__Task details__. The entries follow. Print each one exactly.

____

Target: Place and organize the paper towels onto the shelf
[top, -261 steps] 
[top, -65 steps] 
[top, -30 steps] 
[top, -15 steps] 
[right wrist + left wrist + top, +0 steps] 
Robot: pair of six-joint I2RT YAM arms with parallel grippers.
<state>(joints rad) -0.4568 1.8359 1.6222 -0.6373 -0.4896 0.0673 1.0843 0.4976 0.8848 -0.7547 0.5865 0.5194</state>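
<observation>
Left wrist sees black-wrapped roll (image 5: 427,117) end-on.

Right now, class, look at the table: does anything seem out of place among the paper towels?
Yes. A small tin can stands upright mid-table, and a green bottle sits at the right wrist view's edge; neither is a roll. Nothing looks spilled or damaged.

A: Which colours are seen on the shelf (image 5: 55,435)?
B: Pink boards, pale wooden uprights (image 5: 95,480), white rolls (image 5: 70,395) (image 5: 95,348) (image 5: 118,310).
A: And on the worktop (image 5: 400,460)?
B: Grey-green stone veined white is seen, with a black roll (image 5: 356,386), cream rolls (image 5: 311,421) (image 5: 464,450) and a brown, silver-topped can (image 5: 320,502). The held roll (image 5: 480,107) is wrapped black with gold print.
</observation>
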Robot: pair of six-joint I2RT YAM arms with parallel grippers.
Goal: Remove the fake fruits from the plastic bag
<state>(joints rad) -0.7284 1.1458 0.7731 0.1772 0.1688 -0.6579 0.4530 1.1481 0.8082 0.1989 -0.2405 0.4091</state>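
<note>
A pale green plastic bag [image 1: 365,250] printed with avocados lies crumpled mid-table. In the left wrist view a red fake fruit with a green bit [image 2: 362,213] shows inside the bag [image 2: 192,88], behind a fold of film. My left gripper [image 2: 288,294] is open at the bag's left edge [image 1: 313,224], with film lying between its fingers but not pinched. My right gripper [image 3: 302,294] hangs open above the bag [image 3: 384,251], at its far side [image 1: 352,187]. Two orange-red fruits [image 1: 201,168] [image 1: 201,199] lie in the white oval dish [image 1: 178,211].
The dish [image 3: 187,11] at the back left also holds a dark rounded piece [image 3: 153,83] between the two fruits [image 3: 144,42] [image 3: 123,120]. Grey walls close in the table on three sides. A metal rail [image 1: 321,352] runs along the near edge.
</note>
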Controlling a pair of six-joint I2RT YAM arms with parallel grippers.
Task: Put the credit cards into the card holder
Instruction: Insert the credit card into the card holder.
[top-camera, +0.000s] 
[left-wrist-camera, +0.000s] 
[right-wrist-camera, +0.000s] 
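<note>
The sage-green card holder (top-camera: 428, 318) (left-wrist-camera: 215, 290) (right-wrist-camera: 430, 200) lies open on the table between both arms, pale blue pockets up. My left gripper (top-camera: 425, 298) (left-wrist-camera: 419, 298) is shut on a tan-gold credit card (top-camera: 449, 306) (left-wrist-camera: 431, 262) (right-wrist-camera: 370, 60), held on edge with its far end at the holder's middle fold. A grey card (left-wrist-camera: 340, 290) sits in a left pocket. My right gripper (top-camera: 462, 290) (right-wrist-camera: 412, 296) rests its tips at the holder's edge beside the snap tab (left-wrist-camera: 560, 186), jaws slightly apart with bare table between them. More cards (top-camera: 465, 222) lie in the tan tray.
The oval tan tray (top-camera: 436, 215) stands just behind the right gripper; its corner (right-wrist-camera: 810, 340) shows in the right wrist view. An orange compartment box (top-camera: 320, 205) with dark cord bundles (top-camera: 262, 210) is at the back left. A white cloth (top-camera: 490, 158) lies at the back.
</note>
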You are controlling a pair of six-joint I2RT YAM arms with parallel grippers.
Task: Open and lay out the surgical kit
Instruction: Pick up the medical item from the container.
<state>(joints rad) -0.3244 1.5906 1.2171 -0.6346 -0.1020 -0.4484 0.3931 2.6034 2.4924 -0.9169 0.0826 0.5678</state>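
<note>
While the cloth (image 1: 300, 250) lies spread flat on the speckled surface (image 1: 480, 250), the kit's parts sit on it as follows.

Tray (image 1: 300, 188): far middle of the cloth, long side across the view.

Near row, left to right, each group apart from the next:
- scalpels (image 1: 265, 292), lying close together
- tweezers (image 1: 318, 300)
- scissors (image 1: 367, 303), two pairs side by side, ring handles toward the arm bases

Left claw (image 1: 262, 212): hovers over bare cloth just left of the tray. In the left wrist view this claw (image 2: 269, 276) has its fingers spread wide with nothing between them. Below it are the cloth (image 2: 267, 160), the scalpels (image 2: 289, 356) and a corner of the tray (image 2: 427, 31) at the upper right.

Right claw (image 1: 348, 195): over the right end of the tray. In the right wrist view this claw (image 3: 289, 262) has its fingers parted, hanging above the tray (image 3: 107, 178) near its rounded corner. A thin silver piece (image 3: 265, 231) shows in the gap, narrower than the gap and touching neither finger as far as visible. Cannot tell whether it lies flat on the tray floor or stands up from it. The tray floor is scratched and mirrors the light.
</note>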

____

__Exercise result__.
Target: Place and organize the paper towels onto the shelf
[top, -261 steps] 
[top, -65 steps] 
[top, -30 steps] 
[top, -15 steps] 
[right wrist + left wrist + top, +0 steps] 
Robot: pair of six-joint I2RT YAM arms with parallel grippers.
<state>(joints rad) -0.4568 1.8359 1.6222 -0.6373 -0.4896 0.0673 1.0843 0.4976 0.8848 -0.7547 0.5865 0.5194</state>
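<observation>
Left wrist sees black-wrapped roll (image 5: 427,117) end-on.

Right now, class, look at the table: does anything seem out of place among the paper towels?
Yes. A small tin can stands upright mid-table, and a green bottle sits at the right wrist view's edge; neither is a roll. Nothing looks spilled or damaged.

A: Which colours are seen on the shelf (image 5: 55,435)?
B: Pink boards, pale wooden uprights (image 5: 95,480), white rolls (image 5: 70,395) (image 5: 95,348) (image 5: 118,310).
A: And on the worktop (image 5: 400,460)?
B: Grey-green stone veined white is seen, with a black roll (image 5: 356,386), cream rolls (image 5: 311,421) (image 5: 464,450) and a brown, silver-topped can (image 5: 320,502). The held roll (image 5: 480,107) is wrapped black with gold print.
</observation>
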Robot: pair of six-joint I2RT YAM arms with parallel grippers.
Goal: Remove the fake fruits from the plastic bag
<state>(joints rad) -0.7284 1.1458 0.7731 0.1772 0.1688 -0.6579 0.4530 1.1481 0.8082 0.1989 -0.2405 0.4091</state>
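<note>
A pale green plastic bag [image 1: 365,250] printed with avocados lies crumpled mid-table. In the left wrist view a red fake fruit with a green bit [image 2: 362,213] shows inside the bag [image 2: 192,88], behind a fold of film. My left gripper [image 2: 288,294] is open at the bag's left edge [image 1: 313,224], with film lying between its fingers but not pinched. My right gripper [image 3: 302,294] hangs open above the bag [image 3: 384,251], at its far side [image 1: 352,187]. Two orange-red fruits [image 1: 201,168] [image 1: 201,199] lie in the white oval dish [image 1: 178,211].
The dish [image 3: 187,11] at the back left also holds a dark rounded piece [image 3: 153,83] between the two fruits [image 3: 144,42] [image 3: 123,120]. Grey walls close in the table on three sides. A metal rail [image 1: 321,352] runs along the near edge.
</note>
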Controlling a pair of six-joint I2RT YAM arms with parallel grippers.
Task: Put the credit cards into the card holder
Instruction: Insert the credit card into the card holder.
[top-camera, +0.000s] 
[left-wrist-camera, +0.000s] 
[right-wrist-camera, +0.000s] 
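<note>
The sage-green card holder (top-camera: 428, 318) (left-wrist-camera: 215, 290) (right-wrist-camera: 430, 200) lies open on the table between both arms, pale blue pockets up. My left gripper (top-camera: 425, 298) (left-wrist-camera: 419, 298) is shut on a tan-gold credit card (top-camera: 449, 306) (left-wrist-camera: 431, 262) (right-wrist-camera: 370, 60), held on edge with its far end at the holder's middle fold. A grey card (left-wrist-camera: 340, 290) sits in a left pocket. My right gripper (top-camera: 462, 290) (right-wrist-camera: 412, 296) rests its tips at the holder's edge beside the snap tab (left-wrist-camera: 560, 186), jaws slightly apart with bare table between them. More cards (top-camera: 465, 222) lie in the tan tray.
The oval tan tray (top-camera: 436, 215) stands just behind the right gripper; its corner (right-wrist-camera: 810, 340) shows in the right wrist view. An orange compartment box (top-camera: 320, 205) with dark cord bundles (top-camera: 262, 210) is at the back left. A white cloth (top-camera: 490, 158) lies at the back.
</note>
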You are controlling a pair of six-joint I2RT YAM arms with parallel grippers.
Task: Open and lay out the surgical kit
Instruction: Pick up the medical item from the container.
<state>(joints rad) -0.3244 1.5906 1.2171 -0.6346 -0.1020 -0.4484 0.3931 2.6034 2.4924 -0.9169 0.0826 0.5678</state>
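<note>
While the cloth (image 1: 300, 250) lies spread flat on the speckled surface (image 1: 480, 250), the kit's parts sit on it as follows.

Tray (image 1: 300, 188): far middle of the cloth, long side across the view.

Near row, left to right, each group apart from the next:
- scalpels (image 1: 265, 292), lying close together
- tweezers (image 1: 318, 300)
- scissors (image 1: 367, 303), two pairs side by side, ring handles toward the arm bases

Left claw (image 1: 262, 212): hovers over bare cloth just left of the tray. In the left wrist view this claw (image 2: 269, 276) has its fingers spread wide with nothing between them. Below it are the cloth (image 2: 267, 160), the scalpels (image 2: 289, 356) and a corner of the tray (image 2: 427, 31) at the upper right.

Right claw (image 1: 348, 195): over the right end of the tray. In the right wrist view this claw (image 3: 289, 262) has its fingers parted, hanging above the tray (image 3: 107, 178) near its rounded corner. A thin silver piece (image 3: 265, 231) shows in the gap, narrower than the gap and touching neither finger as far as visible. Cannot tell whether it lies flat on the tray floor or stands up from it. The tray floor is scratched and mirrors the light.
</note>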

This is the complete answer to the exercise.